Went crazy and bought a Mac: Thoughts
Well, after reading about the new features in OS X 10.5 (aka Leopard) (they f’ing ported DTrace to Mac!), as well as seeing that superficially, the new Macbook Pros are perfect for Linux; Intel chipset, Atheros wireless, and nVidia video. That and with the Intel VT extensions that come with the Core 2 processor and VMware Fusion, I can run all three operating systems with absolutely no problem! Well, turns out there are a lot of problems – I’m sure I’ll resolve them eventually but right now my setup is pretty broken right now.
The Good:
- Mac OS X is pretty polished, their animation and widget library is really nice and the icons and fonts are really nice
- Mac’s bootloader, rEFIt looks better than GRUB and is fairly easy to get working – it also has a “fix my GPT” tool built-in
- Spotlight and Quicksilver make using the OS much better – I don’t even have to remember where stuff is anymore whereas Beagle is often too slow / doesn’t show enough to be usable
- Mac’s got a halfway decent terminal, and rsync+ssh still works like gangbusters
The Bad:
- I hate window management on OS X; I can never make the windows do what I want with the keyboard – maximize does this strange “I’m not really maximize” behavior and it’s really annoying.

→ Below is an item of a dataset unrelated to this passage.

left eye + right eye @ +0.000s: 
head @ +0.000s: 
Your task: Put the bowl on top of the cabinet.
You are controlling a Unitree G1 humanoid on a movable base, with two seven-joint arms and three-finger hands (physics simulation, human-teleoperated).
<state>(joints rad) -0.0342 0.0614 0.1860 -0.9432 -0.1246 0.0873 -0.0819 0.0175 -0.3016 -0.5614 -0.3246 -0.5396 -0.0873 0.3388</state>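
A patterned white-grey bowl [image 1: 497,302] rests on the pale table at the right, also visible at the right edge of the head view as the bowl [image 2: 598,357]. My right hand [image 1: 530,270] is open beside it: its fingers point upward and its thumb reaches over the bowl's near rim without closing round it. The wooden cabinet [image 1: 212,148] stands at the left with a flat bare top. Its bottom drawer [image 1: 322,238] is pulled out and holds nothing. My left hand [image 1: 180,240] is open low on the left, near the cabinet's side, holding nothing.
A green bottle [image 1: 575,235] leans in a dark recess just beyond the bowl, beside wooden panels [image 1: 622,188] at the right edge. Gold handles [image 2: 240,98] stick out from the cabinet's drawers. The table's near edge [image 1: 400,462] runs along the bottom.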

- The solution for getting actual command-line tools on Mac is via MacPorts, but you have to build all your programs from source. Am I back in Gentoo again? You also have to add all these command-line flags too
- XCode looks cracked out, but it could be just because I’m not used to it.
The Ugly:
- Despite this machine looking as if it would run Linux really well, it in fact is far too new to run anything properly. The nVidia driver displays a completely black screen when it tries to use the nVidia 8600M, even the current Gutsy kernel doesn’t support the CD-ROM drive, and in general everything is far too new to successfully run Linux on the actual hardware. Looks like I’ll be using a VM and running the
- I still haven’t figured out a solution to sharing filesystems / what-I’m-going-to-put-where; supposedly the HFS+ driver sucks for Linux and despite being built on FreeBSD, Mac OS X doesn’t support any Linux filesystem, even ext2. Why? FreeBSD 7 will have ZFS support as well as Leopard (for which I have come into possession of the WWDC preview which I’ll install), so I might be able to create shim virtual machines that will take care of these problems.
Conclusion
Well, until I can figure out a solution, my laptop setup is pretty much in flux until I can find a setup I like. I’m really excited about all of the cross-platform possibilities that the Macbook can do, as well as seeing how Mac people do development.